Step Right Up | Martin Starr and Jesse Eisenberg spend a summer handing out stuffed bananas and cleaning up vomit in Adventureland.
Written and directed by Greg Mottola. Starring Jesse Eisenberg, Kristen Stewart, Martin Starr, Bill Hader, Kristen Wiig, Ryan Reynolds. Opens Fri, Apr 3.
*****
No disrespect to Greg Mottola’s last directorial project, 2007’s super-caffeinated Superbad, but it’s a hollow shell compared to his utterly sublime follow-up, Adventureland. The new film (which Mottola also wrote) is so good, in fact — so touching, hilarious, and expertly put together — that all of mainstream Hollywood comedy is on genre-wide notice: the bar has just been raised. Letting a group of funny people riff on a lukewarm script while the cameras roll is no longer going to cut it. I’m looking at you, I Love You, Man.
At first sight of this third-rate amusement park in Pittsburgh in 1987, however, there isn’t much joy on display — and certainly no adventure. Then again, you wouldn’t want to draw too much attention to what Adventureland does have: crudely rigged carnival games, boxes of expired corndogs, and a staff of underachieving, disillusioned twentysomethings who maintain their thousand-mile stares even while helping customers use the rickety Skee-Ball machine. Plus, the couple that owns the park (Bill Hader and Kristen Wiig) keeps “Rock Me Amadeus” playing over the loudspeaker ad nauseam.
So when his family can no longer afford to help pay for his trip to Europe, recent liberal arts grad James (Jesse Eisenberg) is forced to take a summer job at the park to make up the difference. But his shame at having to clean up puke all day quickly fades away as he recognizes some kindred spirits amidst the landscape of kitsch: there’s his fellow games operator Joel (Martin Starr), a self-conscious pipe smoker whose real passion is Russian literature and Slavic languages; and especially Em (Twilight’s Kristen Stewart), an NYU undergrad who also happens to be a pale, deadpanning knockout.
Before long, James and Em begin a fumbling romance that struggles at every turn to hit its stride. Em can’t seem to break off her ongoing secret affair with the park’s mechanic (Ryan Reynolds), a married man. For his part, James is loath to admit he’s never had sex, and makes up for it by intellectualizing his virginity and reading Henry Miller. Both of them are shaken by their parents’ respective dysfunctional relationships. Then there’s Lisa P (Margarita Levieva), Adventureland’s resident hot girl, who takes an interest of her own in James as well as his easy access to pot.
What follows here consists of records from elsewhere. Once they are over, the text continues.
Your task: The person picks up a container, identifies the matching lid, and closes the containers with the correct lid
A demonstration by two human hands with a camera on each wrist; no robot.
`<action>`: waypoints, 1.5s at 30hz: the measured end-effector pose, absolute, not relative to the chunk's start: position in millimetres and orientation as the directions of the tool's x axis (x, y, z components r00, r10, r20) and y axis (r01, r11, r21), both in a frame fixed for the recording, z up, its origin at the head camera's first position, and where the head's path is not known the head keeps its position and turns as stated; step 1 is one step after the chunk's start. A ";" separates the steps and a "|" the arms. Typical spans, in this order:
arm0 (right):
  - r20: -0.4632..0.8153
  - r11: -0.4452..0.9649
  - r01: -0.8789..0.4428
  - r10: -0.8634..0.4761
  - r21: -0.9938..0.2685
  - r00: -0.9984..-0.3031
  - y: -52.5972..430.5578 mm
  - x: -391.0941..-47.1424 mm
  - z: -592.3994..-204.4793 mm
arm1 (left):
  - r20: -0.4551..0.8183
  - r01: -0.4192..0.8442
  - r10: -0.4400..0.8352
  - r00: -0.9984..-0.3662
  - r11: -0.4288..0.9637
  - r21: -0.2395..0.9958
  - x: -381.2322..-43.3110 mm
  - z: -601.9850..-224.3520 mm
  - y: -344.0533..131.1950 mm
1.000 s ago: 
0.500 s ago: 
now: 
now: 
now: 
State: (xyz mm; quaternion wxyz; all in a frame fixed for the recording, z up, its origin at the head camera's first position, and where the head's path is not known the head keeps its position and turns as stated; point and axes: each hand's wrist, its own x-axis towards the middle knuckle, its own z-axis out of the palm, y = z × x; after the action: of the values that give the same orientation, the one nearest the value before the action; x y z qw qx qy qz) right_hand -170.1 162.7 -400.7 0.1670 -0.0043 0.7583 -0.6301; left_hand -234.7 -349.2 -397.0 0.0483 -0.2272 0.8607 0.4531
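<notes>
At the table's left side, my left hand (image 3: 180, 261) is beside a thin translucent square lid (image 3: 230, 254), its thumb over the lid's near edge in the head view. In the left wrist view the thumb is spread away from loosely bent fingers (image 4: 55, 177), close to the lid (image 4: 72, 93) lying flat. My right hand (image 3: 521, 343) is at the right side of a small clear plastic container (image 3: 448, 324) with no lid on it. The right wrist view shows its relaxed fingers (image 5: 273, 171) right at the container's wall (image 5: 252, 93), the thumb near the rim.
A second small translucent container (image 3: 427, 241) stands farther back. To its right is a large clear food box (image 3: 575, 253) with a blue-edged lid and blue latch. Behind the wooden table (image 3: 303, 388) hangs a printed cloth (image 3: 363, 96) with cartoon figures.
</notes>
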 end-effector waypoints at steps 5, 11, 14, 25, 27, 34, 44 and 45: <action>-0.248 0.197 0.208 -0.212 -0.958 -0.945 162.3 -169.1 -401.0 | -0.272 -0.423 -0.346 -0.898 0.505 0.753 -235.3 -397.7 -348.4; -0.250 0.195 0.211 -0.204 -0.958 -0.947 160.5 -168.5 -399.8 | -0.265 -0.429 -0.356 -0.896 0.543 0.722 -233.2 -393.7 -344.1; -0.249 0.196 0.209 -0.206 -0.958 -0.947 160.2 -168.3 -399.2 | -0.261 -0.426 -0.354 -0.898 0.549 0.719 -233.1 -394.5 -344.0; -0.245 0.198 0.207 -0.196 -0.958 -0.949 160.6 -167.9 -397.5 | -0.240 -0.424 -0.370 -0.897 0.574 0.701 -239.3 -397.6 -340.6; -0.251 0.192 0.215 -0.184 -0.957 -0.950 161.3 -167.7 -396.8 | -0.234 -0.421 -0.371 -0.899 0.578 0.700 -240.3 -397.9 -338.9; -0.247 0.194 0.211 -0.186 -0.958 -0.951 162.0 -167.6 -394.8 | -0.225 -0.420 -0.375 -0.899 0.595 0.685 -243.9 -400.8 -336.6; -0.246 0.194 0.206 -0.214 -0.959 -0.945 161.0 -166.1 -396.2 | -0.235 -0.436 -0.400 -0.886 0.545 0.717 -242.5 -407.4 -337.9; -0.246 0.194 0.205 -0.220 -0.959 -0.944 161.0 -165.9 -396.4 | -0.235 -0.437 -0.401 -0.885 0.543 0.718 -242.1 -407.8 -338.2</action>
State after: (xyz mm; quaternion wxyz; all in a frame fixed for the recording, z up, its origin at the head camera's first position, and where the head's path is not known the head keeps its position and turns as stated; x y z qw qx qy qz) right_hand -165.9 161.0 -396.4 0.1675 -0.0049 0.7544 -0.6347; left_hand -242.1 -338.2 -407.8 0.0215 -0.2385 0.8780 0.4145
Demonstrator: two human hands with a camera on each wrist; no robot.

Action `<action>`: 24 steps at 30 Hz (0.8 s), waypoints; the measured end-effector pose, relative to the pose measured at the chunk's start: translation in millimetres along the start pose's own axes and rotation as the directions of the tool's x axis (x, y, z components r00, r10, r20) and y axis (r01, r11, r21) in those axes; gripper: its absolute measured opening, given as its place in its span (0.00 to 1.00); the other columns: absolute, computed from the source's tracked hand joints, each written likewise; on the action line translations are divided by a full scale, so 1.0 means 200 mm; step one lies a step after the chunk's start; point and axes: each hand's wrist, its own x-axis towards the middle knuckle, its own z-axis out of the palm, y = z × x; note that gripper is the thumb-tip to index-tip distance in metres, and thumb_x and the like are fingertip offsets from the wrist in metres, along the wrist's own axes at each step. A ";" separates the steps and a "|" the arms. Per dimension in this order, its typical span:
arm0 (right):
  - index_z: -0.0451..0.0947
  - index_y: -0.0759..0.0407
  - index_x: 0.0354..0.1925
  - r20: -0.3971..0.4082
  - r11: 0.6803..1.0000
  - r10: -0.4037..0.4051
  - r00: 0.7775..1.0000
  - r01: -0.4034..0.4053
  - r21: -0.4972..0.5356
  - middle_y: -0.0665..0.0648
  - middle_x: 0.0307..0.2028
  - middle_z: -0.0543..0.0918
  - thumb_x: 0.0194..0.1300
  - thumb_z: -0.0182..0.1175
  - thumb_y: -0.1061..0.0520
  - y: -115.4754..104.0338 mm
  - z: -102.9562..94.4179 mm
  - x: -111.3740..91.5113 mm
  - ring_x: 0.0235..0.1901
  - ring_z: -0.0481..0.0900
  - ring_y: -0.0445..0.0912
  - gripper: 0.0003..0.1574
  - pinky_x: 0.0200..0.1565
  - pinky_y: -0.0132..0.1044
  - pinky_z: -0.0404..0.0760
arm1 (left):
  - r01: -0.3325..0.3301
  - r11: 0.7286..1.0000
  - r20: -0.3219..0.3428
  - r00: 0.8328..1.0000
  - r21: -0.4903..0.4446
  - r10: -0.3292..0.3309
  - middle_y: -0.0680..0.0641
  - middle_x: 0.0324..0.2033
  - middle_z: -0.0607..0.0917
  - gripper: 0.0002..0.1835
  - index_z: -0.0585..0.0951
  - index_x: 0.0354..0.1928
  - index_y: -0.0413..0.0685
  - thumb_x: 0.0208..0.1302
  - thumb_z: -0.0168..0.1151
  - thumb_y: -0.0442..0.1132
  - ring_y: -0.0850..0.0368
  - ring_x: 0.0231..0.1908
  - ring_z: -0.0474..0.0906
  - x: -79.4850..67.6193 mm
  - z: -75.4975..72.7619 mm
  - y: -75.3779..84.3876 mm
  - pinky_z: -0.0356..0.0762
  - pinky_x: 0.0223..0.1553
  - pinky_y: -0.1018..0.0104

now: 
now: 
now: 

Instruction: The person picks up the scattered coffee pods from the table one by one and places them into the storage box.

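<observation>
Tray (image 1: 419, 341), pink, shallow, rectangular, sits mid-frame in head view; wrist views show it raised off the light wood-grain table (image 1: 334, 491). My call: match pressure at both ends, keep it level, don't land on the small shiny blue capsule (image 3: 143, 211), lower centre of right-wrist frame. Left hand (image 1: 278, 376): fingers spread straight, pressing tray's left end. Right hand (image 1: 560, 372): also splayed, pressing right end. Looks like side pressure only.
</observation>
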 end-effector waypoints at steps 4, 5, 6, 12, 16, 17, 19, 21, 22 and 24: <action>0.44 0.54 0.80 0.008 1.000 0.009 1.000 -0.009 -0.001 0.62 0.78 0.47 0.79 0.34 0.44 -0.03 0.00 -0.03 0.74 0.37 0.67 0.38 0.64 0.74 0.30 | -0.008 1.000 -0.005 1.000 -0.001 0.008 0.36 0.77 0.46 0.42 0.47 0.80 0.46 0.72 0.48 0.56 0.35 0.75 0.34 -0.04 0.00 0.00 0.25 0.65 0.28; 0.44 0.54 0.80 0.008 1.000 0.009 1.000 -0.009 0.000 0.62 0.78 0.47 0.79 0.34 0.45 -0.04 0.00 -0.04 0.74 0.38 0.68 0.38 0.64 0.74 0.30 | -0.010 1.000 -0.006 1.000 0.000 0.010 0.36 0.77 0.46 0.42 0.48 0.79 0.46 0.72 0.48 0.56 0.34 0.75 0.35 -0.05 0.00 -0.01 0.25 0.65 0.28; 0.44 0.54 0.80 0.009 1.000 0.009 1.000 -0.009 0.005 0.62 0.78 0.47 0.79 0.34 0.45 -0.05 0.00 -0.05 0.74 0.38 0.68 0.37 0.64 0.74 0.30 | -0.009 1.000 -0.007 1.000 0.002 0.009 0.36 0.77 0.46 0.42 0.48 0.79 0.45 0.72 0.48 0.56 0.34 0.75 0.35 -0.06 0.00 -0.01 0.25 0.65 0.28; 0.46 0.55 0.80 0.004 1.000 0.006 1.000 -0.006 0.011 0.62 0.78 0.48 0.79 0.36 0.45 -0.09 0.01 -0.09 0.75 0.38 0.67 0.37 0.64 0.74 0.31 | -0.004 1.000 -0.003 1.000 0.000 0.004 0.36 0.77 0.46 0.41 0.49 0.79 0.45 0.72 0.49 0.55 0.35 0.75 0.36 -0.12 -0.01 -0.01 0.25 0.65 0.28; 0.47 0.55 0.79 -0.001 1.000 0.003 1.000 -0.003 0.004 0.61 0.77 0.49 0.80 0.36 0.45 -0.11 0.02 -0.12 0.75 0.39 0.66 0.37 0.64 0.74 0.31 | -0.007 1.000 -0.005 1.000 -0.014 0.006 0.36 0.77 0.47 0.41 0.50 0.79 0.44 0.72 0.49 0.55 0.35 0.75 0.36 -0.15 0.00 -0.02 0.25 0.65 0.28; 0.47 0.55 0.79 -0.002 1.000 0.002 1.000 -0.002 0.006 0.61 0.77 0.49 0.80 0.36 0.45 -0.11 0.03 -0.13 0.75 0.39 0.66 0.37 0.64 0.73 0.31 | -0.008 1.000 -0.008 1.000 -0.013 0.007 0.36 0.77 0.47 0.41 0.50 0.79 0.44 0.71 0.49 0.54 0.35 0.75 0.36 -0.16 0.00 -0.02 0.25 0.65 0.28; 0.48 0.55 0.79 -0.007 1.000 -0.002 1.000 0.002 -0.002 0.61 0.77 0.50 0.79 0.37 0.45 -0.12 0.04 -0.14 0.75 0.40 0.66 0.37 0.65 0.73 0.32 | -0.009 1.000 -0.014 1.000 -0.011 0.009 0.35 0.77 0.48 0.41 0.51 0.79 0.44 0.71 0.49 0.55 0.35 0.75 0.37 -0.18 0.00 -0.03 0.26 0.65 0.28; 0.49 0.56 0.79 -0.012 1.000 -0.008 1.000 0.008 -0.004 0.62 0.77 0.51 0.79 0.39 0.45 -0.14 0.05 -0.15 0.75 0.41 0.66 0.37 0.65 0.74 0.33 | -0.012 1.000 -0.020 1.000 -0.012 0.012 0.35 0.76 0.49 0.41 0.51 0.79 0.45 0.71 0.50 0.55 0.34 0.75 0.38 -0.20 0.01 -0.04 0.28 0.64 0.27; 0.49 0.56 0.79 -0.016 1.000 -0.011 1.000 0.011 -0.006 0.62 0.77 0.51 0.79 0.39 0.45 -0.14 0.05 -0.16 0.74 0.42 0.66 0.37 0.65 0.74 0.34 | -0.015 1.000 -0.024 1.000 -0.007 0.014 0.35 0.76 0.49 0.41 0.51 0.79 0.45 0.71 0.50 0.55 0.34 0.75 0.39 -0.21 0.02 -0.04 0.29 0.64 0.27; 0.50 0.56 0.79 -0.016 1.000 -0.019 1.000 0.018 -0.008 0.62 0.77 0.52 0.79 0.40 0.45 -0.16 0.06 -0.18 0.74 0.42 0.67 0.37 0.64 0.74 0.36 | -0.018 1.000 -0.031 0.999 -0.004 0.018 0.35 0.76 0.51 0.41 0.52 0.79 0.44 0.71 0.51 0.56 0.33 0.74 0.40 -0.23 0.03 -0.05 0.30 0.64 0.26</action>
It’s been 10 years since the adored but short-lived sitcom Freaks and Geeks was cancelled, and since then its reputation and influence have grown at an exponential rate. Nearly every coming-of-age story these days seems to crib one angle or another from it, but Adventureland is the first project that truly holds its own against that show’s complex layers of heartache and note-perfect period details. It’s no surprise to hear that Mottola worked at the real-life Adventureland in the summer of 1987 — he nails all of it.
The cast is so funny and well-chosen that it seems like they’ve been working together for years. In particular, Eisenberg (best known from his role as the eldest son in The Squid and the Whale) plays this combination of sweetness and hurt confusion so well it’s as if he owns the patent, and Stewart’s Em, beneath her neuroses, is lovable as hell. SNL cast members Hader and Wiig give excellent smaller performances, and Reynolds hits just the right mix of sleazeball and guru when he gives James dating advice on one hand and seduces Em on the other.
Then there’s Starr, the only actor here who actually comes from Freaks and Geeks, and who steals quite a bit of the show — in one superb scene, he presents his crush with a copy of The Overcoat and happily tells her that Gogol burned his last manuscript and starved himself to death. Starr’s delivery is so sincere and unassuming that, just for a second, it sounds like the most romantic thing you’ve ever heard.
It can get irritating when films set in the present day load their soundtracks with cutting-edge artists — how many times has Vampire Weekend made an unnecessary appearance in the last 12 months? — but for a film like this, set lovingly in 1987, those of-the-moment songs give it yet another ring of truth. Adventureland is loaded to the brim with choice selections from The Replacements, Big Star, and Hüsker Dü — not to mention tons and tons of Lou Reed. When Animotion’s “Obsession” comes on at a nightclub, everyone runs, shrieking, to the dancefloor. The characters constantly talk about music, and every stereo is in use at all times; it will make you nostalgic for a time (if indeed there ever was one) when “Pale Blue Eyes” was on your local bar’s jukebox.
Exuberant, meek, hopeless, exhilarating, depressing, funny, full of ennui and romantic sparks and vomit — this is life as a teenager, and this is Adventureland.